ZBrush 2026.0『新しい写真測量システム』の画像
出典:ZBrush

iPad専用のZBrushに、新たに写真測量機能が導入されました。iPadの内蔵カメラを活用し、現実の物体をスキャンして高精度な3Dモデルとして再現できるようになります。

この機能によって、ZBrushの彫刻ツールと組み合わせてカスタマイズ可能な3Dベースメッシュを効率的に作成できるようになり、制作フローの柔軟性が一層高まります。

ユーザーインターフェースに追加された「キャプチャ」ボタンをタップするだけでスキャンが開始され、スキャン中はZBrush内にリアルタイムプレビューが表示されます。さらに、操作をサポートする自動通知も表示されるため、初心者でもスムーズに扱えます。

Maxonの説明によると、スキャンデータの処理から3Dモデルの生成までは数分程度で完了し、完成したモデルはテクスチャが付与された三角形ポリゴンのメッシュ形式として出力されます。

実際のライブ配信では、木の幹や岩、石像などを例に、中程度の解像度で構成された約1万〜1万2000頂点の3Dメッシュが作成されており、実用性の高い結果が示されました。

iPad対応:新検索機能と高精細レンダリングオプションの拡張

iPad向けのZBrushに、操作性を大きく向上させる新たな検索システムが追加されました。これにより、ツールや各種設定を素早く見つけられるようになり、作業効率が大幅に改善されます。

検索画面には、よく使われる設定項目のスライダーが表示され、検索結果から直接スカルプトのパラメータを即時に調整することが可能です。

さらに今後のアップデートでは、ビューポートレンダリングにおけるフレーム調整や切り抜き機能の追加、最大4K解像度での出力対応、複数のアルファを同時にインポートできる機能など、iPad版ならではの高機能化が予定されています。

ZBrushの新機能はどのバージョンで登場する?

ZBrushの最新機能がいつ実装されるのか気になるところですが、開発元のMaxonは具体的なリリース日はまだ発表していません。

ただし、年末までには一般ユーザー向けのパブリックバージョンで使用可能になる予定と明言しています。

これまでのバージョン管理とリリースの流れを踏まえると、次の更新は「ZBrush 2026.1」および「iPad版ZBrush 2026.1」となる可能性が高く、早ければ来月中にも公開されると見られます。

ZBrush2026の価格・対応環境・リリース時期

ZBrushの次期バージョンに搭載される新機能は、2025年の年末までに正式リリースされる予定です。

現在提供されている「ZBrush 2026.0」は、Windows 10以降およびmacOS 14.0以降に対応しています。

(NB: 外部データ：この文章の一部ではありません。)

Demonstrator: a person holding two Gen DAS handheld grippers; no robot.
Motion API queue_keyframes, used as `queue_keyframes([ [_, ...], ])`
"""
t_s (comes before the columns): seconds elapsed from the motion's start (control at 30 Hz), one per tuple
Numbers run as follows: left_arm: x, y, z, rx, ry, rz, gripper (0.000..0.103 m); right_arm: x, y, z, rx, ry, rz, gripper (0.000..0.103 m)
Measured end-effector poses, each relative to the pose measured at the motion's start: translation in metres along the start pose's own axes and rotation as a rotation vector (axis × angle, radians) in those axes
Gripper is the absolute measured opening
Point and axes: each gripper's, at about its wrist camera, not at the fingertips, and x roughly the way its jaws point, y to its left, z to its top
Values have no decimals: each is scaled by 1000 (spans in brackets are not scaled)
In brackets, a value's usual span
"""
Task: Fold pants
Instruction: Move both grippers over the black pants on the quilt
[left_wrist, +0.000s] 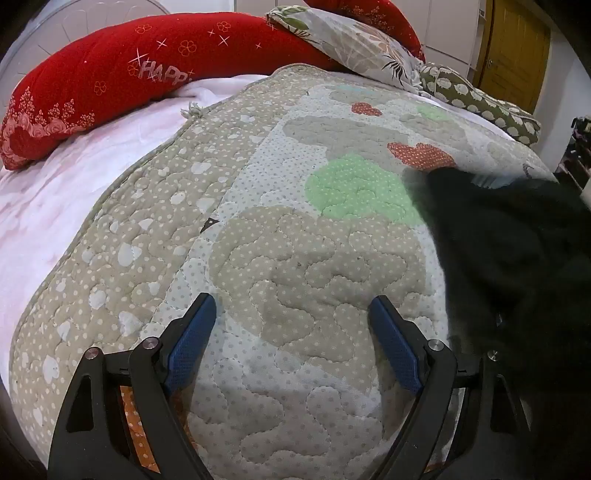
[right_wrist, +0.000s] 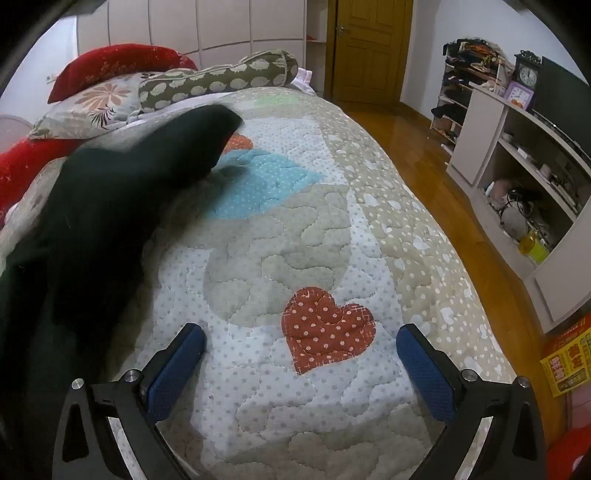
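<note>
Black pants (left_wrist: 517, 258) lie in a blurred heap on the quilted bedspread (left_wrist: 258, 221), at the right edge of the left wrist view. In the right wrist view the same pants (right_wrist: 92, 206) fill the left side, one dark end reaching toward the pillows. My left gripper (left_wrist: 293, 310) is open above bare quilt, left of the pants, nothing between its blue pads. My right gripper (right_wrist: 301, 339) is also open, over a red heart patch (right_wrist: 325, 328), to the right of the pants and apart from them.
Red pillows (left_wrist: 110, 74), a floral pillow (left_wrist: 362, 40) and a green bolster (right_wrist: 221, 77) line the head of the bed. The bed's right edge drops to a wooden floor (right_wrist: 424, 155). White shelving (right_wrist: 517, 166) and a wooden door (right_wrist: 369, 48) stand beyond.
</note>
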Motion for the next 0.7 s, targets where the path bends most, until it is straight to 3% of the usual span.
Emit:
queue_keyframes([
  [0.43, -1, -1, 1, 4, 1, 5, 86, 2, -1, 1, 1, -1, -1, 103],
  [0.6, -13, 0, 2, 37, 50, -9, 86, 0, 0, 1, 1, 5, -1, 103],
  [0.7, -20, 4, 0, -10, 47, -25, 86, -7, 1, 1, 13, 12, 24, 103],
])
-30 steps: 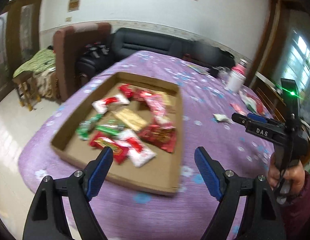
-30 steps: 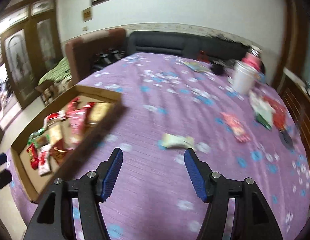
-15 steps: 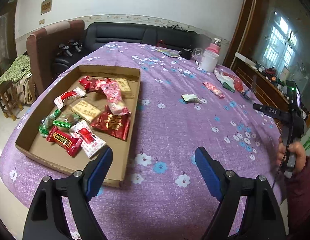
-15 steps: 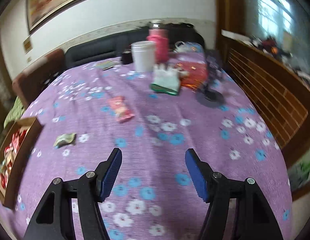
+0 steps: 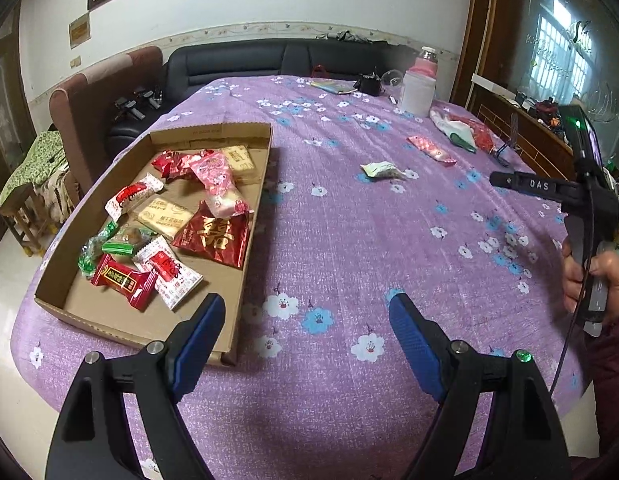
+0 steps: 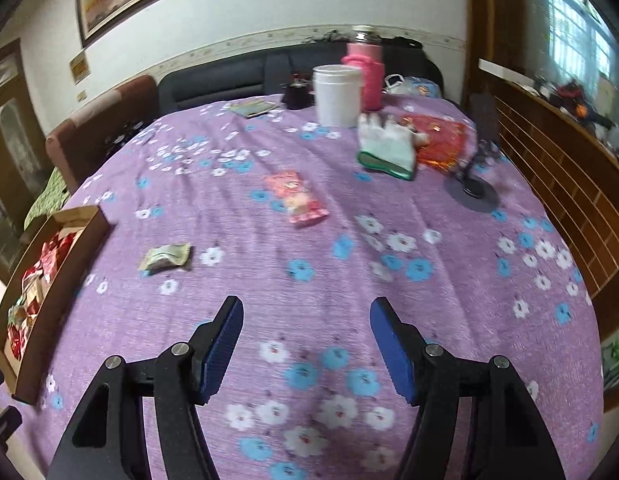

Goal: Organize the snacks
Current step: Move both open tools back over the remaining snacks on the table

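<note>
A shallow cardboard tray (image 5: 251, 216) on the purple flowered tablecloth holds several wrapped snacks; it also shows at the left edge of the right wrist view (image 6: 89, 236). Two loose snacks lie on the cloth: a pale green packet (image 5: 381, 170) (image 6: 165, 258) and a pink-red packet (image 5: 431, 149) (image 6: 299, 198). My left gripper (image 5: 305, 322) is open and empty over the cloth beside the tray's near right corner. My right gripper (image 6: 305, 326) is open and empty above the cloth, short of both loose packets; its body shows in the left wrist view (image 5: 581, 200).
At the table's far side stand a white tub (image 6: 336, 94) and a pink bottle (image 6: 365, 68). A white-green glove (image 6: 385, 148) and a red bag (image 6: 441, 140) lie near a small grey stand (image 6: 471, 192). A sofa (image 5: 269, 60) and armchair (image 5: 101, 92) lie beyond.
The left gripper pulled back and turned right, away from over the tray. The right gripper swung right, from the tray side toward the loose packets and the far clutter. Both stayed open.
</note>
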A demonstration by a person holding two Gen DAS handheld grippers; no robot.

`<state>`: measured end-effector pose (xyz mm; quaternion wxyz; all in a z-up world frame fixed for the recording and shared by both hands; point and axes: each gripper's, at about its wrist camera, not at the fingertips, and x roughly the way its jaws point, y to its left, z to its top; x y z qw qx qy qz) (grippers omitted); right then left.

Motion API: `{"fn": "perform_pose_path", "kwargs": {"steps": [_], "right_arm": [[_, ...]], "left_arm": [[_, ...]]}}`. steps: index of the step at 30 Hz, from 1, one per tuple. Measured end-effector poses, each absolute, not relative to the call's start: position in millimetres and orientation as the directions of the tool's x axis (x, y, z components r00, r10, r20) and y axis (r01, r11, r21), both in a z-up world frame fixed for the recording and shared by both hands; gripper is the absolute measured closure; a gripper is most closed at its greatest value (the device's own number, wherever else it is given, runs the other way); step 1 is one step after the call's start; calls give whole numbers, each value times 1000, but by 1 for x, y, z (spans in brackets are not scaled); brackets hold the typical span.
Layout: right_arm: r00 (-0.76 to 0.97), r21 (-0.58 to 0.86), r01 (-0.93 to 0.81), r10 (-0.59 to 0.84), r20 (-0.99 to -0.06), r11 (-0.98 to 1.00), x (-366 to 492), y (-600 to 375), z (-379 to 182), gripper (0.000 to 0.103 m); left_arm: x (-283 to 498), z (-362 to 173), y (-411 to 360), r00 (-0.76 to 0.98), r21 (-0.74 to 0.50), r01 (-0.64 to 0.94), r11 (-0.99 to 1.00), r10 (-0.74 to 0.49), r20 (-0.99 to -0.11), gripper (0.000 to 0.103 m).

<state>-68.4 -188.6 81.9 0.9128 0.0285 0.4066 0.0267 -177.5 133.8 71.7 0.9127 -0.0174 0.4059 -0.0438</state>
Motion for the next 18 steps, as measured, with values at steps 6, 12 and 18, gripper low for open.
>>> {"fn": "perform_pose_path", "kwargs": {"steps": [6,12,18], "right_arm": [[671,37,-62,69,-738,997,-65,-175,85,31],[663,30,-54,59,-746,998,-61,-182,82,31],[648,55,-20,55,-760,998,-53,-200,75,31]], "left_arm": [[-173,71,128,657,-44,75,996,-83,-749,19],[-165,67,119,645,-24,100,995,-83,-760,19],[-156,66,105,636,4,126,992,-78,-768,19]]}}
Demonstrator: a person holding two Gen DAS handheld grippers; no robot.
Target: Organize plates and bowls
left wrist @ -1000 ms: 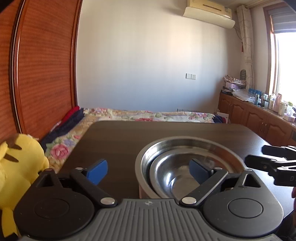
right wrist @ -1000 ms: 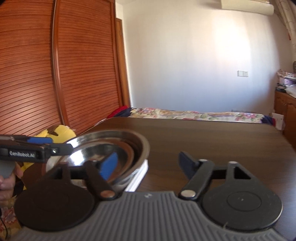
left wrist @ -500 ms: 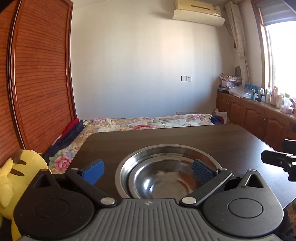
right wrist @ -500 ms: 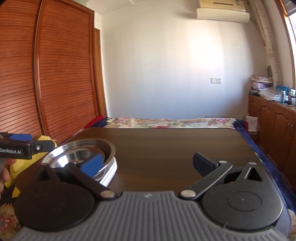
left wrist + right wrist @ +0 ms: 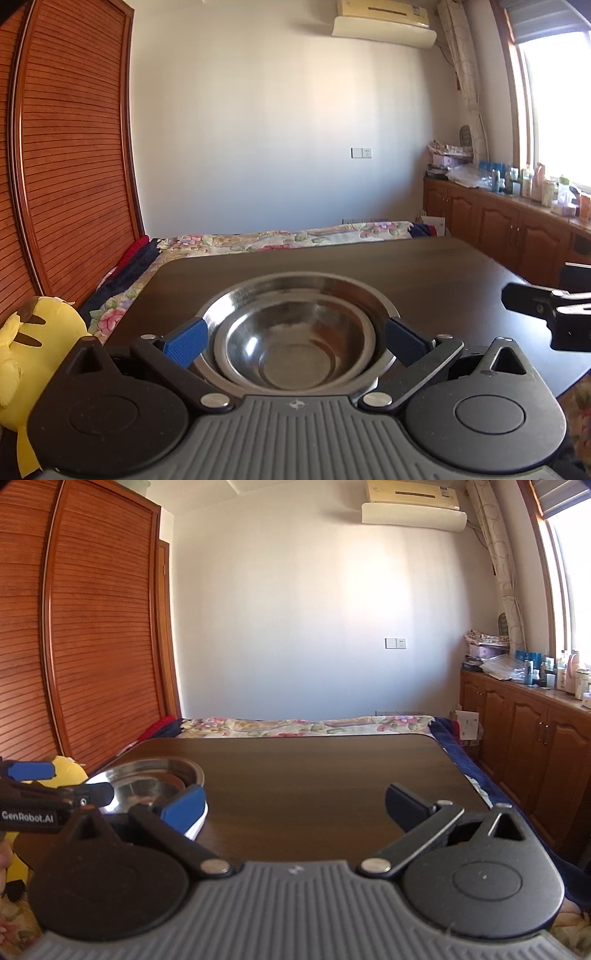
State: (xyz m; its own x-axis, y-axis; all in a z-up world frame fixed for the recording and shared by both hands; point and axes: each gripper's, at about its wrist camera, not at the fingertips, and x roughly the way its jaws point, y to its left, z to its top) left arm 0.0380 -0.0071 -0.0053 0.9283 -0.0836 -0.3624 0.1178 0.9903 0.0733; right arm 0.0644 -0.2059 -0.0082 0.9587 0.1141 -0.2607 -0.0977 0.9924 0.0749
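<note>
- Dark brown wooden table (image 5: 424,273): it carries the stack at its near left corner, close to the near edge. Risk: a sideways knock from either gripper could slide the stack off that corner toward the yellow plush toy (image 5: 33,343) just beyond the left edge.
- Large stainless-steel bowl (image 5: 306,288): it holds a smaller stainless-steel bowl (image 5: 295,350) nested inside. In the right wrist view a white rim (image 5: 197,823), apparently a plate, shows beneath the metal. Judgement: the stacking appears largely done. Risk: smooth metal on a plate may shift or rattle if the rim is caught.
- Left gripper (image 5: 295,341): the jaws stand wide, one blue pad (image 5: 184,341) at each side of the large bowl's rim. Whether the pads touch the rim cannot be told; they do not appear to clamp it. Risk: drawing back off-centre could hook a pad on the rim and drag the stack.
- Right gripper (image 5: 295,806): the jaws stand fully wide and hold nothing; only bare table shows between them, with the stack just beside its left finger.
</note>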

販売形式はサブスクリプションのみで、買い切り版は用意されていません。ZBrushの利用料金は、月額49ドル(約7,350円)、または年額399ドル(約59,850円)となっており、iPad版の使用も含まれています。

iPad版ZBrushは、iPadOS 17以降を搭載したモデルに対応し、A12 Bionic以上のチップを備えた端末で使用可能です。

アプリ自体は無料でインストールできますが、全機能を利用するためには月額9.99ドル(約1,500円)または年額99.99ドル(約15,000円)のサブスクリプション契約が必要です。

詳しい情報は、ZBrush公式サイトを合わせてご確認ください。